▶ [PROBLEM DETAILS]:
Scan the data beneath this task and copy each line that includes "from".

──────────

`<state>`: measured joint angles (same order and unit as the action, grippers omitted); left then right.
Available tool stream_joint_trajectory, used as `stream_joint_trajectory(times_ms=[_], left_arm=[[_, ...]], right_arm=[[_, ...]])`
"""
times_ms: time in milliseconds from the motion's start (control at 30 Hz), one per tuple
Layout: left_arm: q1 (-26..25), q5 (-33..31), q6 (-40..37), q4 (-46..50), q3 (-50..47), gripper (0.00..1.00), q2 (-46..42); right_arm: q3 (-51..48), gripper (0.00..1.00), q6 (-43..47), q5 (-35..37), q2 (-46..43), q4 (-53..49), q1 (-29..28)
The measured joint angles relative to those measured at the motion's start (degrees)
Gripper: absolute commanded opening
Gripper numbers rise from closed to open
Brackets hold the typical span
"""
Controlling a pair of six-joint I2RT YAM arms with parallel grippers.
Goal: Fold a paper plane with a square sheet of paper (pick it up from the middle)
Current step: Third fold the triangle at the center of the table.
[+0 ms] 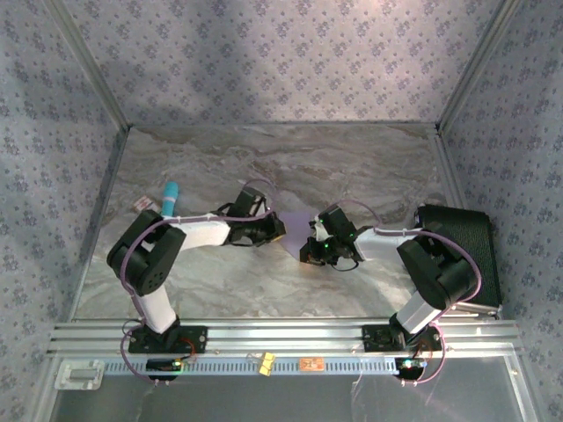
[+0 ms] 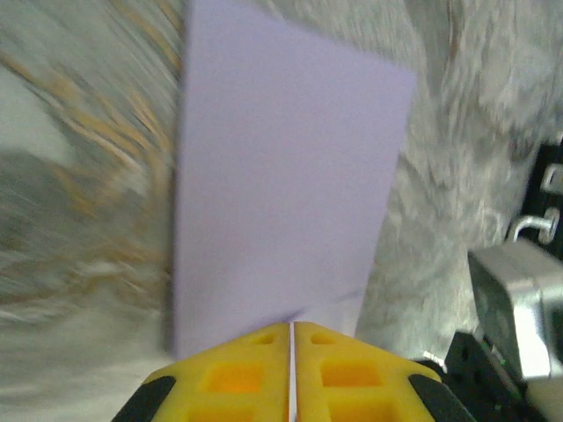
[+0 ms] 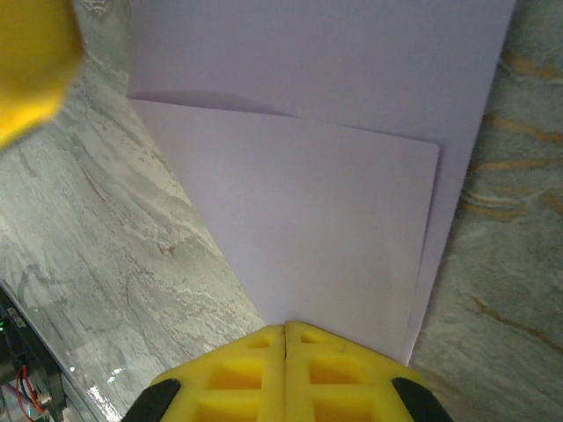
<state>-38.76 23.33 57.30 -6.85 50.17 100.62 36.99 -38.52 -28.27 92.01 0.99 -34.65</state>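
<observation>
Early days on this one: the square sheet of paper (image 1: 296,225) lies mid-table between the arms with just one folded-over flap (image 3: 299,220) showing, so no plane shape yet and most creases look left to do. Left gripper (image 2: 291,329) and right gripper (image 3: 284,331) are both closed at its edges, can't tell if they're pinching it. Teal-capped tube (image 1: 170,199) sits at 9 o'clock and a black case (image 1: 464,251) at 3 o'clock, both well clear, nothing in the way
</observation>
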Motion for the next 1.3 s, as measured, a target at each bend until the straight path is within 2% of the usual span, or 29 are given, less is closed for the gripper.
stream_joint_trajectory(times_ms=[100,267,667,900,1067,1300], left_arm=[[-1.75,0.26,0.74,-1.55,-0.04,0.09,1.27],[-1.68,0.46,1.46,-3.78,-1.01,0.07,4.61],[-1.46,0.66,1.42,-4.98,-1.64,0.05,4.63],[-1.46,0.68,1.44,-5.4,-1.9,0.05,4.61],[-1.46,0.68,1.42,-5.4,-1.9,0.05,4.61],[-1.46,0.66,1.44,-5.4,-1.9,0.05,4.61]], right_arm=[[0.0,0.0,0.02,0.02,-0.15,-0.33,0.02],[0.0,0.0,0.2,0.02,-0.46,-0.81,0.02],[3.17,0.02,0.61,-0.09,-2.69,-4.42,-0.35],[9.03,0.04,0.63,-0.42,2.38,-4.17,-1.88],[9.4,0.04,0.85,0.02,6.78,-4.55,-2.51],[6.01,0.04,3.06,-0.07,4.11,-3.69,-2.29]])
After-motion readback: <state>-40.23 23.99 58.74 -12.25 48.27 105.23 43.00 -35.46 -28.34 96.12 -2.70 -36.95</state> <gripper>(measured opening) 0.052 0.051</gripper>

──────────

▶ [TASK RESULT]:
times_ms: time in milliseconds from the motion's start (control at 30 Hz), one per tuple
Gripper numbers rise from closed to open
Goal: Fold a paper plane with a square sheet of paper (pick it up from the middle)

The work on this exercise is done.